II.
We shall restrict ourselves in this article to the consideration of one particular case; we shall describe a single ganglion of the insect. The type we have chosen, for reasons too lengthy to enumerate, is a Coleopter of the family of _Melolonthidæ_; the _Rhizotrogus solstitialis_, a small beetle very commonly found in the southwest of France. We will now proceed to the consideration of the first thoracic ganglion.
The prothoracic ganglion in the rhizotrogus is joined by very short connective filaments to the second thoracic ganglion, and also to the sub-œsophageal ganglion; this latter ganglion, we must note _en passant_, being situated in the thorax. If with a pair of scissors we sever the head of the rhizotrogus, we find that the remainder of the body contains not only the thoracic ganglia, but also the sub-œsophageal; a peculiarity which, from a physiological point of view, is very interesting.
The ganglion of the pro-thorax, which is greater in width than it is in length, bears a vague resemblance to a cone the base of which is turned towards the sub-œsophageal ganglion, whilst the apex points towards the second ganglion of the thorax. From the lower part spring two large nerves, their starting-point being nearer the ventral than the dorsal surface, a fact clearly comprehended when we find that the fibres of these nerves extend for the most part into the first pair of feet, that is to say, into those organs that lie underneath the horizontal plane of the ganglion. The connective filaments which penetrate the ganglion anteriorly enter it nearer the dorsal surface than the ventral, this last being extremely convex. Dissection throws no additional light upon the anatomy of the ganglion. But by means of a series of sections, we find that it is composed of a mass of fibrillar substance which occupies its centre portion and of a layer of nerve-cells surrounding the fibrillar substance. This fibrillar mass is, owing to its great volume, far the most important, and constitutes in itself alone about four-fifths of the organ. The fibrillary structure can only be satisfactorily analysed by using on it osmic acid, or other equivalent reagents which dissociate it and admit of its being reduced to a certain number of clearly differentiated elements. Whenever osmic acid or a similar reagent has not been employed, or has not sufficiently penetrated the ganglion, owing to the obstacle presented by a thick conjunctival covering or envelope, the fibrillar substance takes on a homogeneous aspect that effectually renders all analysis of it impossible. Everything depends on the employment of a good method of preparation.

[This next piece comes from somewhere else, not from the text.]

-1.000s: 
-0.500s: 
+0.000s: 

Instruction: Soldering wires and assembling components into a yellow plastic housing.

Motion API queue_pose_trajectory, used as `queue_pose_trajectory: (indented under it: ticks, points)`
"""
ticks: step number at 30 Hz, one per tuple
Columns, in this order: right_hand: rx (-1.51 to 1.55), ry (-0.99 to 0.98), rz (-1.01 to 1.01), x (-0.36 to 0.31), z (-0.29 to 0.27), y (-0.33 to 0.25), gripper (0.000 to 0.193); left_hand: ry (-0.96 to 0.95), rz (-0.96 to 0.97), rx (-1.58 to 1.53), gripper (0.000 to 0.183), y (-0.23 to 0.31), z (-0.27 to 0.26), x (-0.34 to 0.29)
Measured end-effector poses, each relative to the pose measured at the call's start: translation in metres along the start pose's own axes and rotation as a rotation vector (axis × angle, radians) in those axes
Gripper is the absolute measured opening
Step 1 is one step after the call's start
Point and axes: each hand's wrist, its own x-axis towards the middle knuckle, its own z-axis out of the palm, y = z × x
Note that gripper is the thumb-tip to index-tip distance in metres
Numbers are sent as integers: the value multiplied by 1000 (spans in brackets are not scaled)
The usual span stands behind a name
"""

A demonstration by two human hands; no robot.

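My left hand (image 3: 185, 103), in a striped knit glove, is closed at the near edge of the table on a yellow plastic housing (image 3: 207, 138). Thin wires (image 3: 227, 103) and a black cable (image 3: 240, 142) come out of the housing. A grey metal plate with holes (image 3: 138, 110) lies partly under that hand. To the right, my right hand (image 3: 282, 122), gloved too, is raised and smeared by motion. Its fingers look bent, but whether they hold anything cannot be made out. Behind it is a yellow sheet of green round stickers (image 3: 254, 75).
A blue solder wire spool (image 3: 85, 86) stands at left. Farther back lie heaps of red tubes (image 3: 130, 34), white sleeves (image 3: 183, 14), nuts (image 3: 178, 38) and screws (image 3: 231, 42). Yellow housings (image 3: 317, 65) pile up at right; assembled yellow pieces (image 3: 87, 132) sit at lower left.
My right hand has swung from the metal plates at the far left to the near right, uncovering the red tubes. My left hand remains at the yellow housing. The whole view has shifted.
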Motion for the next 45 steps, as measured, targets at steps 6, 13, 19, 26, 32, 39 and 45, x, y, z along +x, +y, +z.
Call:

When the ganglion has been properly prepared, we perceive a very material difference in the appearance of the fibrillar substance when we compare the dorsal with the ventral region of the ganglion. We can do this very satisfactorily by a longitudinal section, extending through both regions. In such a section close to the median line but not confounded with it (see Cut 16)[9] we perceive that the ventral region is occupied by a cord or string of substance which owing to the action of the osmic acid has become very black, and which is formed of so dense a tissue, that we can with difficulty separate it into fibres and fibrillæ. This cord, which, by reason of its position and shape, I propose naming the _ventral column_, extends over the ventral surface of the ganglion in a longitudinal direction; at both its anterior and posterior extremities it is carried on by fibres extending into the ventral columns of the other ganglia, in such a manner that the entire series of ganglia are united by one continuous ventral cord.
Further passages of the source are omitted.